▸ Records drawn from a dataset

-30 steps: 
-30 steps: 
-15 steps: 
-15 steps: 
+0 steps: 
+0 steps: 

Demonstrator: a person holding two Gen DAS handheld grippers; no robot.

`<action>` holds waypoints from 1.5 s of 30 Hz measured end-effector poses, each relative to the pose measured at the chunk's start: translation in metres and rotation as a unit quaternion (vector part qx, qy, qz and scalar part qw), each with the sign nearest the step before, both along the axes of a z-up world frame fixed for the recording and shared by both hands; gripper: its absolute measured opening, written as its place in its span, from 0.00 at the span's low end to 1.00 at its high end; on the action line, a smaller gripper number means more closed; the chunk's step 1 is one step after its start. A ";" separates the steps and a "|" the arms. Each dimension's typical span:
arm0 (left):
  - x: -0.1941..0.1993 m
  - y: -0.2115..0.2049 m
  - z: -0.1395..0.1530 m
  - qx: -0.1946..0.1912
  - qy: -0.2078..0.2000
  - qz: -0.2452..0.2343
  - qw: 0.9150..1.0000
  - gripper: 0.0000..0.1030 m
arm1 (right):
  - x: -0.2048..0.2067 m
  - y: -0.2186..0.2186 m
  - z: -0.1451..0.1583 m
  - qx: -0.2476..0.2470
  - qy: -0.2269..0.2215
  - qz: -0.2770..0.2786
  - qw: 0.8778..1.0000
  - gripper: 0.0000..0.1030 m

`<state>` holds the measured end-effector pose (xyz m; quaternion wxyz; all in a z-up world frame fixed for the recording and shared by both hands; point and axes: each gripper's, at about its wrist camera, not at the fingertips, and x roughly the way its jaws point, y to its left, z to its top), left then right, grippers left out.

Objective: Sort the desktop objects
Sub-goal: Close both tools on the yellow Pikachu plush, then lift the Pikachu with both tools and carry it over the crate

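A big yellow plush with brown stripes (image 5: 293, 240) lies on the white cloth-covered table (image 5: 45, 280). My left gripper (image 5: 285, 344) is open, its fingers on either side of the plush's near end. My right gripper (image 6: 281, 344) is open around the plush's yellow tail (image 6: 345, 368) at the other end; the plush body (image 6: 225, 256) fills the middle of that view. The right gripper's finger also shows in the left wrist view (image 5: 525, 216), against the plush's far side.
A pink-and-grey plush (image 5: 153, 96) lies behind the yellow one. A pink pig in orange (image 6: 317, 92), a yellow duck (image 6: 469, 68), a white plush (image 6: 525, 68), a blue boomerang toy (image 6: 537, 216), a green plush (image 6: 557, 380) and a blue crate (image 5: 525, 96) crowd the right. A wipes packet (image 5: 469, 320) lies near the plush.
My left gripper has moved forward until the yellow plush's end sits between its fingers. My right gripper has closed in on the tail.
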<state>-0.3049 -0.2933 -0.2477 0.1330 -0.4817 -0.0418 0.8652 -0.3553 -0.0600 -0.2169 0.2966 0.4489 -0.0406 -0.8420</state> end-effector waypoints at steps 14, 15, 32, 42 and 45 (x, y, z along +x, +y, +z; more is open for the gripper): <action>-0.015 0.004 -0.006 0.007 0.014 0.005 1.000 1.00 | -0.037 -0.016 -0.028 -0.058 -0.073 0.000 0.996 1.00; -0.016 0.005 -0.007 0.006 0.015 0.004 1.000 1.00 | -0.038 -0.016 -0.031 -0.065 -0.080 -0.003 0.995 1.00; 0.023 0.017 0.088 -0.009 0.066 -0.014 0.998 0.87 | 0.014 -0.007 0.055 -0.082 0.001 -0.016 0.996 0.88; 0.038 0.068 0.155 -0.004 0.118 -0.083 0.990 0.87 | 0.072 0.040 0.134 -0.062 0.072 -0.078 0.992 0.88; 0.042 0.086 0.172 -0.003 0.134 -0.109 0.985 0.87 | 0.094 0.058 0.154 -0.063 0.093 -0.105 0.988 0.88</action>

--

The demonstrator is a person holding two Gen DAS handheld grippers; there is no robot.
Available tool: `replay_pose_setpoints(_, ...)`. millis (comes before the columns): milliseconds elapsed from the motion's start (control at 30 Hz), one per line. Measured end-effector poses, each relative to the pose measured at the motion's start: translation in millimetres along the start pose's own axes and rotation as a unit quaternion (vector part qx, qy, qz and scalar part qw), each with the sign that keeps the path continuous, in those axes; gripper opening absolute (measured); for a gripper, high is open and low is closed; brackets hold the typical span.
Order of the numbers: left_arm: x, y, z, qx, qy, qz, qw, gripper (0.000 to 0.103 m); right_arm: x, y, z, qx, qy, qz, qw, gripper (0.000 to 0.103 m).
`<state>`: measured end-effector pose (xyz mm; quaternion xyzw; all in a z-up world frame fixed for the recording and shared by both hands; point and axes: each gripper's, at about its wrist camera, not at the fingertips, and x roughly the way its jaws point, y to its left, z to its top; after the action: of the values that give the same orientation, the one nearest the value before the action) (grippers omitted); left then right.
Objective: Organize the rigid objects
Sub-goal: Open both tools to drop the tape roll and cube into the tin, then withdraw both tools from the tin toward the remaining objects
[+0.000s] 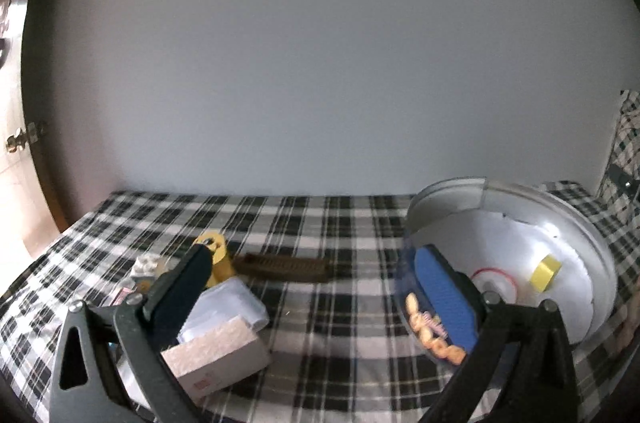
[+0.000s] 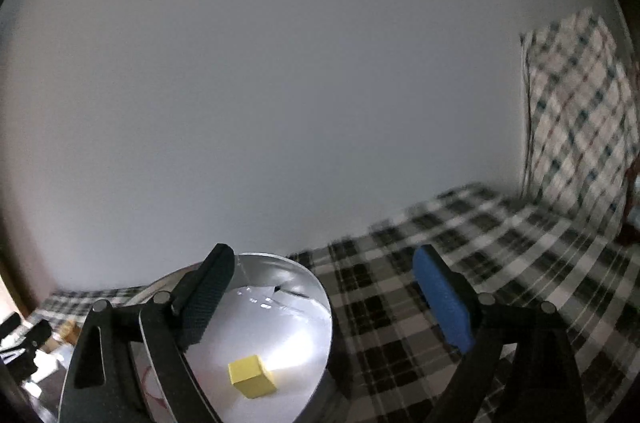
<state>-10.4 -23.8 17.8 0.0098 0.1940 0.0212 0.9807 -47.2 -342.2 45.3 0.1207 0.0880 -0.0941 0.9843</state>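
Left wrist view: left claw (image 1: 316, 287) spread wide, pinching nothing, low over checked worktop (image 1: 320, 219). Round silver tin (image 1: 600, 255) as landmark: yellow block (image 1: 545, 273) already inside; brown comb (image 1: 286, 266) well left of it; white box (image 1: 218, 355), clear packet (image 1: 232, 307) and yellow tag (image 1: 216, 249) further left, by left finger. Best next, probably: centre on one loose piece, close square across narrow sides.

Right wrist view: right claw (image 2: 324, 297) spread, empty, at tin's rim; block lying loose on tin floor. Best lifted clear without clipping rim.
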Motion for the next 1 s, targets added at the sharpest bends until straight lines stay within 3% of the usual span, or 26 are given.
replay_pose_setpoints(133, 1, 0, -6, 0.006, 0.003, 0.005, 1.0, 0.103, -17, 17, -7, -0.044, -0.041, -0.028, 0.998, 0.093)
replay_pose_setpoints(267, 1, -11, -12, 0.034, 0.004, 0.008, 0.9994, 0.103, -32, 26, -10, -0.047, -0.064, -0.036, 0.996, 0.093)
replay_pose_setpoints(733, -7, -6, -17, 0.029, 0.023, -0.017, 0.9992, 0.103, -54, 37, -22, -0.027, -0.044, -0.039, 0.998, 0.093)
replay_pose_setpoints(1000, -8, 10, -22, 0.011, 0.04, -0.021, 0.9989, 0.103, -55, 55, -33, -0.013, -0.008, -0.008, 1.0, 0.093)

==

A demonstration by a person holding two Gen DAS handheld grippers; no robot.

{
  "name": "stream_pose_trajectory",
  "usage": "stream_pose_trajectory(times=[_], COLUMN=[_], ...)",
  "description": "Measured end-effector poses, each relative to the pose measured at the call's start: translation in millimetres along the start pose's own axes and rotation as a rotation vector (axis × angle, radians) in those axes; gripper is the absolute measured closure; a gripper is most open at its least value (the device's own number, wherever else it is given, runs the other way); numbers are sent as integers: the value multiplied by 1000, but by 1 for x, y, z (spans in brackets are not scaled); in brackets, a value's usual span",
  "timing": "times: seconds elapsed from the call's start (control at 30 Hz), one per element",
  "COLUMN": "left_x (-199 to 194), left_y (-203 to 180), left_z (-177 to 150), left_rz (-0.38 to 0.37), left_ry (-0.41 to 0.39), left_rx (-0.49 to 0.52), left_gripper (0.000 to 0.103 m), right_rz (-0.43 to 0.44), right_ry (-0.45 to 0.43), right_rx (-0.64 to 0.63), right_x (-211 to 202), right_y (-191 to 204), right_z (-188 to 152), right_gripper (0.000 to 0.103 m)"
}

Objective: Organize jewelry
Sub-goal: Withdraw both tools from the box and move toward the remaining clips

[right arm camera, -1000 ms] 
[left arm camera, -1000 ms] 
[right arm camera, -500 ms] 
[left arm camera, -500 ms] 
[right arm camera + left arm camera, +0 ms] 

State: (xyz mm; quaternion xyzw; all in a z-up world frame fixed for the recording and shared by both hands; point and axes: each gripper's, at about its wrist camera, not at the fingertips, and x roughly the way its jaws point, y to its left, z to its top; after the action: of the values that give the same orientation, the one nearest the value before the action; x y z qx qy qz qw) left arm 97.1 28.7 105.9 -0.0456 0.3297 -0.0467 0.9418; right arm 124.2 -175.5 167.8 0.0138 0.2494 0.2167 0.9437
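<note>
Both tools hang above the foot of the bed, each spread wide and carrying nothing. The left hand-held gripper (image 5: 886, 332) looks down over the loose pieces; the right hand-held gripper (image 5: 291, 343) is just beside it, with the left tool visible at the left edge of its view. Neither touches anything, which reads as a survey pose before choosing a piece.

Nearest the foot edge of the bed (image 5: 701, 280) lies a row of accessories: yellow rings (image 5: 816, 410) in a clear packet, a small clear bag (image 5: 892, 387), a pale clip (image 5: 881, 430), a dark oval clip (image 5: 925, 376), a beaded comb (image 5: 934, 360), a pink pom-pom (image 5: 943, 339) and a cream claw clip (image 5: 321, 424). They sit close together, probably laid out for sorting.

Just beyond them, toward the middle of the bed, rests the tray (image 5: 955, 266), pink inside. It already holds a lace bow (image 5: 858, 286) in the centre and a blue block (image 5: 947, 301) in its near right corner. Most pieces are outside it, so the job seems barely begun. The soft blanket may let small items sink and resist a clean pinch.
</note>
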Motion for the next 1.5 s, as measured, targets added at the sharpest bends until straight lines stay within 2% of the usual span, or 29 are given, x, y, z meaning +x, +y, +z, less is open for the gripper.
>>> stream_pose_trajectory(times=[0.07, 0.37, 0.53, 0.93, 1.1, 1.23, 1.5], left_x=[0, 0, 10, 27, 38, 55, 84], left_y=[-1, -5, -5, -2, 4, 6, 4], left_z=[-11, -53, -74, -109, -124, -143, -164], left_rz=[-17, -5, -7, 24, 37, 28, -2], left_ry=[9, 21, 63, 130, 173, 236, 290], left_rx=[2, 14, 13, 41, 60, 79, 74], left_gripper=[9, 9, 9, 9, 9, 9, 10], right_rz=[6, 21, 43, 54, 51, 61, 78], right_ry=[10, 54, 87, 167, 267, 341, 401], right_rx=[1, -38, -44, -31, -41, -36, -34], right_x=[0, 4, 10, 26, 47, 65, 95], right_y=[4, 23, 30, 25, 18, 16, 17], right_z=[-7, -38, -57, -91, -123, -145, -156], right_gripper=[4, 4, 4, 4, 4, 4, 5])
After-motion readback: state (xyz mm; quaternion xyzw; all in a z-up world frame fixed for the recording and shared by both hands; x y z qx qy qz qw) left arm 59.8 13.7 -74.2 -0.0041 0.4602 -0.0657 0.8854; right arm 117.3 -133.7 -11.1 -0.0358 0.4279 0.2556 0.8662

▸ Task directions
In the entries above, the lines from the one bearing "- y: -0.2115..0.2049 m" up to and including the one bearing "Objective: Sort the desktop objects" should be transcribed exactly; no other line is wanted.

▸ Task response
  - y: -0.2115..0.2049 m
  - z: -0.1395..0.1530 m
  - qx: -0.1946..0.1912
  - qy: -0.2078..0.2000
  - qz: -0.2452..0.2343
  - qw: 0.9150..1.0000
  - gripper: 0.0000..0.1030 m
arm1 (right):
  - x: -0.2048..0.2067 m
  - y: -0.2186..0.2186 m
  - z: -0.1451..0.1583 m
  - qx: -0.2476..0.2470
  - qy: -0.2269..0.2215
  - qz: -0.2770..0.2786
  - qw: 0.8778..1.0000
  - gripper: 0.0000..0.1030 m

`<state>` holds the measured end-effector pose (xyz m; quaternion wxyz; all in a z-up world frame fixed for the recording and shared by both hands; point and axes: each gripper's, at about its wrist camera, not at the fingertips, and x roughly the way its jaws point, y to its left, z to its top), left then right, grippers left out.

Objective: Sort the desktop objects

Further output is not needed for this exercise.